• _Task item_: Every entry that follows should be output exactly, and every image in it left out.

• _Provided entries_:
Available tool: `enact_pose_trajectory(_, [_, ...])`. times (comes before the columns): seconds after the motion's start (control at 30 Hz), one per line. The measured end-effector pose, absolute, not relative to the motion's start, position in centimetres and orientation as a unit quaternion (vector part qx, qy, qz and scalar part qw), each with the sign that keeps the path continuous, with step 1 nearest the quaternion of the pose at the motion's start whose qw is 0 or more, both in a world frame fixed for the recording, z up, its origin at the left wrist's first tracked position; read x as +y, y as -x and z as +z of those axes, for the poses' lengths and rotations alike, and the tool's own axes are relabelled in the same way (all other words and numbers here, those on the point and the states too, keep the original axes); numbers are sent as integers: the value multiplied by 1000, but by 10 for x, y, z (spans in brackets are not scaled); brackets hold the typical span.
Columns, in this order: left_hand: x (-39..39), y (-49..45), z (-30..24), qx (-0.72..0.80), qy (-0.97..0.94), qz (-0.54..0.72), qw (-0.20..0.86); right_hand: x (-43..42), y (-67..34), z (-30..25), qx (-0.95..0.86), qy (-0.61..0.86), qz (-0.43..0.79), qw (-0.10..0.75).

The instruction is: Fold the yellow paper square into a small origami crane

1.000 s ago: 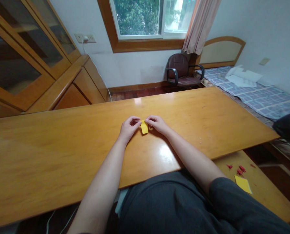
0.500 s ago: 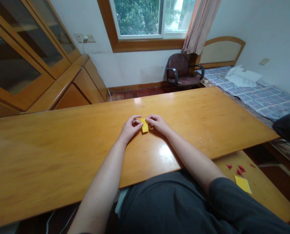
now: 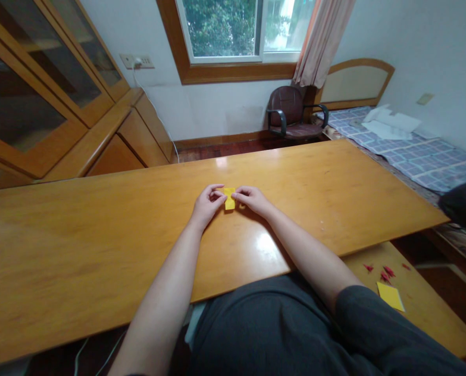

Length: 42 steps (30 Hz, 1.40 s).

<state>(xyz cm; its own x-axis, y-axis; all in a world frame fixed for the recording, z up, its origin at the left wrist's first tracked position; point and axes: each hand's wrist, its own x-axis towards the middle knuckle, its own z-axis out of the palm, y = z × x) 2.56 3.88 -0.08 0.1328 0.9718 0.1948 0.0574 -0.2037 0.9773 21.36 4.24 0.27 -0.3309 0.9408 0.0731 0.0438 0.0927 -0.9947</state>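
A small yellow piece of paper, rectangular and upright in view, is held between my two hands just above the wooden table. My left hand pinches its left edge between thumb and fingers, with the index finger stretched out above. From the right, my right hand grips the other edge with thumb and index finger, its remaining fingers curled underneath. Whether the paper has folds in it is too small to make out.
On a lower surface to the right lie several small red folded pieces and a yellow square of paper. Beyond the table stand a brown armchair and a bed. A glass-door cabinet is at left.
The yellow paper has shifted slightly left and away from me, and it has turned a little straighter. My right thumb has moved in along its edge; both hands still hold it.
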Motion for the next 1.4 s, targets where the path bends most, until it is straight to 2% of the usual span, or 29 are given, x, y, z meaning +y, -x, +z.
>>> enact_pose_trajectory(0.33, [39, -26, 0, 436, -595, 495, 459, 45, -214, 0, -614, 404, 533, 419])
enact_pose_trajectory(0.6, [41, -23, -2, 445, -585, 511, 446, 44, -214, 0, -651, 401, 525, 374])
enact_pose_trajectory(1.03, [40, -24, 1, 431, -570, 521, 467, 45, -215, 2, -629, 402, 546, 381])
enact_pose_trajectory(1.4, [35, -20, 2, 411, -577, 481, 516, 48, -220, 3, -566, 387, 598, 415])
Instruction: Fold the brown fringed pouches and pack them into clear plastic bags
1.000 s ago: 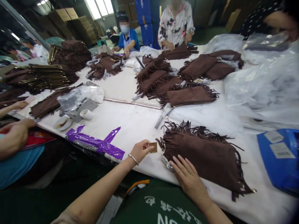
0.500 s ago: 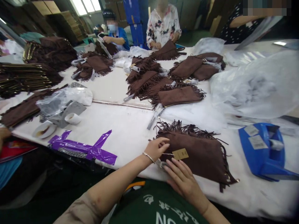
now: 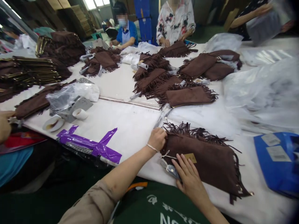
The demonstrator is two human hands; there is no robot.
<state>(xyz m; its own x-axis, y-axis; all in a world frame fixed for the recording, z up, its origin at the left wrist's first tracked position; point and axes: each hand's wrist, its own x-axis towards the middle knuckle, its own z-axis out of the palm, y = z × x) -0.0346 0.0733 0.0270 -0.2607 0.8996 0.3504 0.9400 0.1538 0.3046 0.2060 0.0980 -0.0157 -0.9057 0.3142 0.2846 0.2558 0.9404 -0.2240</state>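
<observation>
A dark brown fringed suede bag (image 3: 205,161) lies flat on the white-covered table (image 3: 130,130) right in front of me. My left hand (image 3: 157,139) is curled at the bag's fringed upper left corner. My right hand (image 3: 189,180) rests on the bag's lower edge with its fingers apart. A small tan card tag (image 3: 190,158) lies on the suede, and a thin string runs from it toward the bag's left end. Beside my right fingers sits a metal fitting in clear plastic (image 3: 169,169). My left fingers hide whatever is under them.
Further fringed bags (image 3: 189,96) lie in rows across the table. A blue plastic bag (image 3: 277,158) sits to the right, with clear plastic sheeting (image 3: 263,93) behind it. Purple tape (image 3: 91,146) marks the near edge. Co-workers stand around the table, and a person's hand (image 3: 4,126) enters at left.
The tan tag has gone from my left hand to lying on the bag, with its string showing. My left hand has moved up to the fringed corner, and the view has shifted slightly.
</observation>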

• _Problem solution_:
Available tool: `enact_pose_trajectory(_, [_, ...])`. times (comes before the columns): seconds after the motion's start (control at 30 Hz), one per line. The measured end-effector pose, absolute, not relative to the motion's start, position in centimetres and orientation as a unit quaternion (vector part qx, qy, qz and scalar part qw), each with the sign that keeps the path continuous, with step 1 nearest the quaternion of the pose at the motion's start whose qw is 0 or more, both in a world frame fixed for the recording, z up, its origin at the left wrist's first tracked position; read x as +y, y as -x and z as +z of those axes, for the poses' lengths and rotations alike, and the tool's own axes are relabelled in the same way (all other words and numbers here, those on the point and the states too, keep the original axes); numbers are sent as integers: the value multiplied by 1000, but by 10 for x, y, z (spans in brackets are not scaled); brackets hold the typical span.
Columns, in this order: left_hand: x (-39..39), y (-49..45), z (-30..24), qx (-0.72..0.80), qy (-0.97..0.94), qz (-0.54..0.72), qw (-0.20..0.86); right_hand: x (-43..42), y (-67..34), z (-30..25), qx (-0.95..0.86), qy (-0.61..0.86), qz (-0.43..0.79), qw (-0.10..0.75).

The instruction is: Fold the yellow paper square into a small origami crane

1.000 s ago: 
0.500 s ago: 
now: 

Length: 42 steps (30 Hz, 1.40 s).

<state>(xyz cm; its own x-axis, y-axis; all in a world frame fixed for the recording, z up, its origin at the left wrist's first tracked position; point and axes: each hand's wrist, its own x-axis towards the middle knuckle, its own z-axis out of the palm, y = z × x) 2.56 3.88 -0.08 0.1328 0.9718 0.1948 0.0574 -0.2037 0.9773 21.36 4.24 0.27 -0.3309 0.9408 0.0731 0.0438 0.0927 -0.9947</state>
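A small yellow piece of paper, rectangular and upright in view, is held between my two hands just above the wooden table. My left hand pinches its left edge between thumb and fingers, with the index finger stretched out above. From the right, my right hand grips the other edge with thumb and index finger, its remaining fingers curled underneath. Whether the paper has folds in it is too small to make out.
On a lower surface to the right lie several small red folded pieces and a yellow square of paper. Beyond the table stand a brown armchair and a bed. A glass-door cabinet is at left.
The yellow paper has shifted slightly left and away from me, and it has turned a little straighter. My right thumb has moved in along its edge; both hands still hold it.
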Motion for the next 1.4 s, targets where the path bends most, until it is straight to 2% of the usual span, or 29 are given, x, y, z meaning +y, -x, +z.
>>> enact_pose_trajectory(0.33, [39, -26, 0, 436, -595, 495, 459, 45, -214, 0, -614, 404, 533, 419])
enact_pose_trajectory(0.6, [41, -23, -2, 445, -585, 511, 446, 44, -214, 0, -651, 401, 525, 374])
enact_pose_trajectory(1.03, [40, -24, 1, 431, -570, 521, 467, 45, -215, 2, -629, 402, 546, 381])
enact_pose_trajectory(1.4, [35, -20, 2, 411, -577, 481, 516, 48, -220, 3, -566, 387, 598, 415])
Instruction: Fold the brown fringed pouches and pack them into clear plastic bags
1.000 s ago: 
0.500 s ago: 
now: 
The demonstrator is two human hands; there is no robot.
<state>(xyz m; its own x-axis, y-axis; all in a world frame fixed for the recording, z up, its origin at the left wrist's first tracked position; point and axes: each hand's wrist, its own x-axis towards the middle knuckle, its own z-axis out of the palm, y = z × x) -0.0346 0.0733 0.0270 -0.2607 0.8996 0.3504 0.9400 0.1538 0.3046 0.2060 0.0980 -0.0157 -0.9057 0.3142 0.2846 0.2558 0.9404 -0.2240</state>
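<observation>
A dark brown fringed suede bag (image 3: 205,161) lies flat on the white-covered table (image 3: 130,130) right in front of me. My left hand (image 3: 157,139) is curled at the bag's fringed upper left corner. My right hand (image 3: 189,180) rests on the bag's lower edge with its fingers apart. A small tan card tag (image 3: 190,158) lies on the suede, and a thin string runs from it toward the bag's left end. Beside my right fingers sits a metal fitting in clear plastic (image 3: 169,169). My left fingers hide whatever is under them.
Further fringed bags (image 3: 189,96) lie in rows across the table. A blue plastic bag (image 3: 277,158) sits to the right, with clear plastic sheeting (image 3: 263,93) behind it. Purple tape (image 3: 91,146) marks the near edge. Co-workers stand around the table, and a person's hand (image 3: 4,126) enters at left.
The tan tag has gone from my left hand to lying on the bag, with its string showing. My left hand has moved up to the fringed corner, and the view has shifted slightly.
</observation>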

No additional output will be generated.